BEGIN Material supplied
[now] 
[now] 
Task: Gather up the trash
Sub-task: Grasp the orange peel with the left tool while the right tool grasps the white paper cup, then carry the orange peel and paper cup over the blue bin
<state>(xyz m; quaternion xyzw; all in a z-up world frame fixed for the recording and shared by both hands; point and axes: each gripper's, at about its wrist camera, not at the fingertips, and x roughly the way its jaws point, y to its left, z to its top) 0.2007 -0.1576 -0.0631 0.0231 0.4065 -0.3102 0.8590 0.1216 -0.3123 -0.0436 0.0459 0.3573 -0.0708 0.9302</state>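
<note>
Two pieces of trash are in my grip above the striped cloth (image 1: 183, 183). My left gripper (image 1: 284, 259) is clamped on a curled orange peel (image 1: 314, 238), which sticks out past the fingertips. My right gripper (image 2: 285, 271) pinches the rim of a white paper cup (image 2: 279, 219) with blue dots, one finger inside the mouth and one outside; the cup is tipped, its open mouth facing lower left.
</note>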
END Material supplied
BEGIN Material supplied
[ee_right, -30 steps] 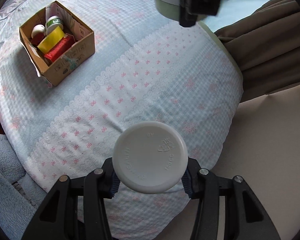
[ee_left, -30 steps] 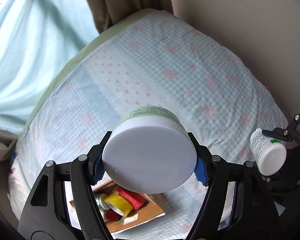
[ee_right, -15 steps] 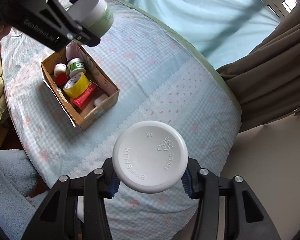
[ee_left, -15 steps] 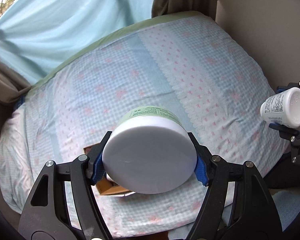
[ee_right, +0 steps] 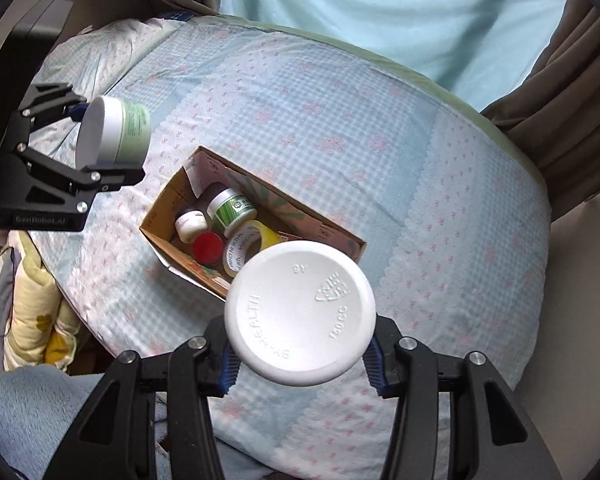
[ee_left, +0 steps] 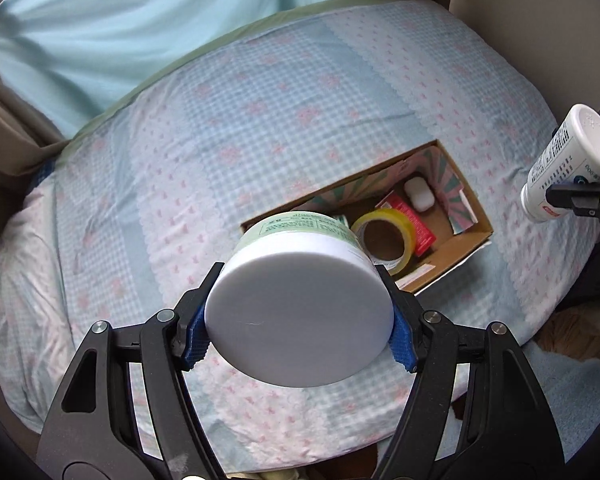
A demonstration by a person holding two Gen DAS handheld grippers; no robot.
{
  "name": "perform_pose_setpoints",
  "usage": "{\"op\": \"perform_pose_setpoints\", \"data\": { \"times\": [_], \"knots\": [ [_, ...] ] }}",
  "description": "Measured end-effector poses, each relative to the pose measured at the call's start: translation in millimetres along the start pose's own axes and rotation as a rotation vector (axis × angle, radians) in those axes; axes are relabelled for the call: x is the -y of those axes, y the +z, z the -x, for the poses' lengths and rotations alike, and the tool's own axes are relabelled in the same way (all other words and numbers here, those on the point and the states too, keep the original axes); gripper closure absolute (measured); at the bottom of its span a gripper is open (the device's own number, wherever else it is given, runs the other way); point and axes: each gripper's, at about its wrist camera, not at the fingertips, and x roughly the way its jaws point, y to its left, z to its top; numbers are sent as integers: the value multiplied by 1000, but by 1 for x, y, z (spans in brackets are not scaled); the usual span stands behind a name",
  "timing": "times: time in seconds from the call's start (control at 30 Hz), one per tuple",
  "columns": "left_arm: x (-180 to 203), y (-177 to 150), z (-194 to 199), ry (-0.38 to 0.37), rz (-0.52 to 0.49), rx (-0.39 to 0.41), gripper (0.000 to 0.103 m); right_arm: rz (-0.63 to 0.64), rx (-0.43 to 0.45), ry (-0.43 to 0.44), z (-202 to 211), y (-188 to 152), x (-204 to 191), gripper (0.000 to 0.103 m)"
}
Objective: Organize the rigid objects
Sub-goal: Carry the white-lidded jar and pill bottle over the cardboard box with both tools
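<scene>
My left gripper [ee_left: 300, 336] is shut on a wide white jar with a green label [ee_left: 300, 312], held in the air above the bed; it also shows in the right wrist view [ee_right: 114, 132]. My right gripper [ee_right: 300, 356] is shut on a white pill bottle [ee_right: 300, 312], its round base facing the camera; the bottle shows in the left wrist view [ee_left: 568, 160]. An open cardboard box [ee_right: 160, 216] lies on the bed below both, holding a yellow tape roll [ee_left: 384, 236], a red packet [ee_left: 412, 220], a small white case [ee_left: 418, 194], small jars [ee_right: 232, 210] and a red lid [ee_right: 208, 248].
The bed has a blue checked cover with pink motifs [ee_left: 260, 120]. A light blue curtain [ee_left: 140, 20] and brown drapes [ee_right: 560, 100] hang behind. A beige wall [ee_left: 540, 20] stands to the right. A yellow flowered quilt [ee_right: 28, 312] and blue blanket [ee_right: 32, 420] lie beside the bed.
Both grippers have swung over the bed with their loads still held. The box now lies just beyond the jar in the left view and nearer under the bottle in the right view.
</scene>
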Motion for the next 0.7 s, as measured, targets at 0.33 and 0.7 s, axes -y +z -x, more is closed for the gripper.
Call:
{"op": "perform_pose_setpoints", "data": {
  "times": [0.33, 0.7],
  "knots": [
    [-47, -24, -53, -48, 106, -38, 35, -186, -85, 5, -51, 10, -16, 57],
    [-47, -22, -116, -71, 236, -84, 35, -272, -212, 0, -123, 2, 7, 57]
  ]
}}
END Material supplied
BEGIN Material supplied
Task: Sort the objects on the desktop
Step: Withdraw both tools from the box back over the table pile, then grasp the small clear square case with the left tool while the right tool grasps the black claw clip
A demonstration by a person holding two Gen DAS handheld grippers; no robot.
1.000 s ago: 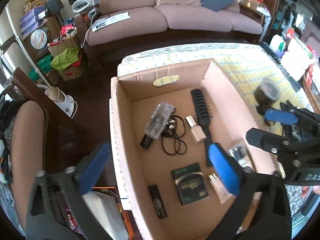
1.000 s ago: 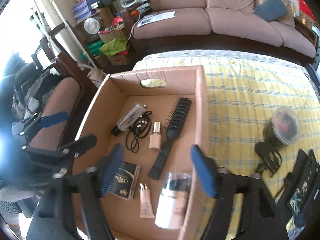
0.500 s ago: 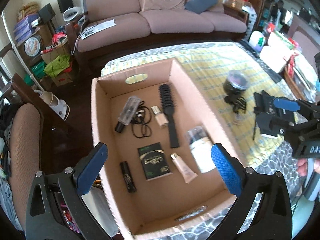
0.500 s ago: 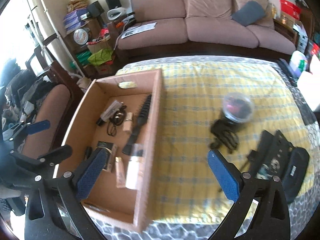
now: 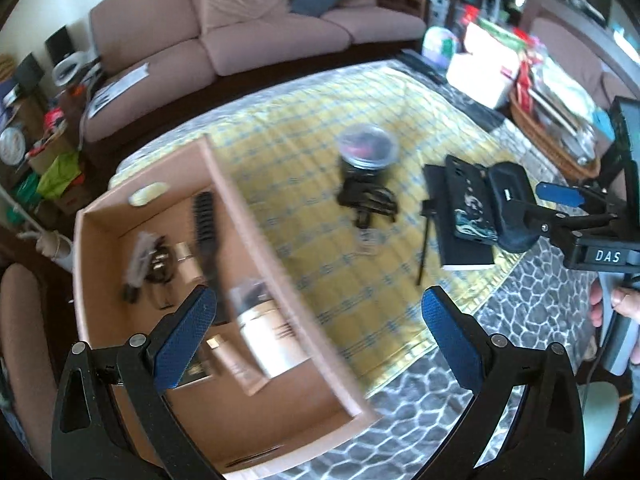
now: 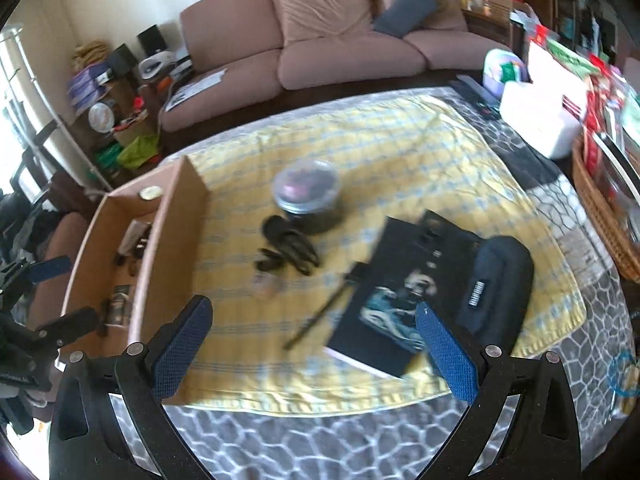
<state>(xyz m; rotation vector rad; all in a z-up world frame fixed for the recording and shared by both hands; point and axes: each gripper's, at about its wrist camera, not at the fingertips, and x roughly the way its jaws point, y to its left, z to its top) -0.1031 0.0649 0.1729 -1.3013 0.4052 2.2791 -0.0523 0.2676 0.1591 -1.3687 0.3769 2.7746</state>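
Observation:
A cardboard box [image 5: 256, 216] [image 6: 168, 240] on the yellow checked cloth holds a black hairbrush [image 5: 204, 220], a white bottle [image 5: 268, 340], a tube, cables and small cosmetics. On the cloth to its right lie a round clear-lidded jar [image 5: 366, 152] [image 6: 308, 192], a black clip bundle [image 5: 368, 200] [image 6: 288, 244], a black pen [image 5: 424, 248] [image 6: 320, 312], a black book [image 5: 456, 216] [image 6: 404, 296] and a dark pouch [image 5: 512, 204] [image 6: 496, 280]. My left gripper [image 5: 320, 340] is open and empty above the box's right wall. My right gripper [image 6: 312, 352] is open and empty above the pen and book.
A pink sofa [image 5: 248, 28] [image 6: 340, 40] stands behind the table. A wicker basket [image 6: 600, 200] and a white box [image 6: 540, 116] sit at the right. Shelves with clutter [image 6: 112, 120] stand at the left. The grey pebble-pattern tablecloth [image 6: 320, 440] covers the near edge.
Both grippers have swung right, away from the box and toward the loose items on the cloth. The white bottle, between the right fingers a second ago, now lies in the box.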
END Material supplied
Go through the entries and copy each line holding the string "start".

Solution for this task:
  "description": "Measured end-effector poses, each relative to the pose measured at the call's start: translation in millimetres along the start pose's own axes and rotation as a rotation vector (axis × angle, radians) in those axes; axes are relabelled for the call: x is the -y of those axes, y the +z, z the -x, for the poses' lengths and rotations alike, and the tool's own axes are relabelled in the same way (all other words and numbers here, those on the point and the states too, keep the original axes); gripper closure absolute (measured); at the bottom of its span a gripper is open (the device's own number, wherever else it is given, runs the other way); point and axes: each gripper's, at about its wrist camera, not at the fingertips, and x roughly the way its jaws point, y to its left, z to its top; numbers are sent as integers: the value multiplied by 1000, but by 1 for x, y, z (spans in brackets are not scaled); the usual span stands behind a name",
  "timing": "times: time in seconds from the call's start (control at 30 Hz), one per tuple",

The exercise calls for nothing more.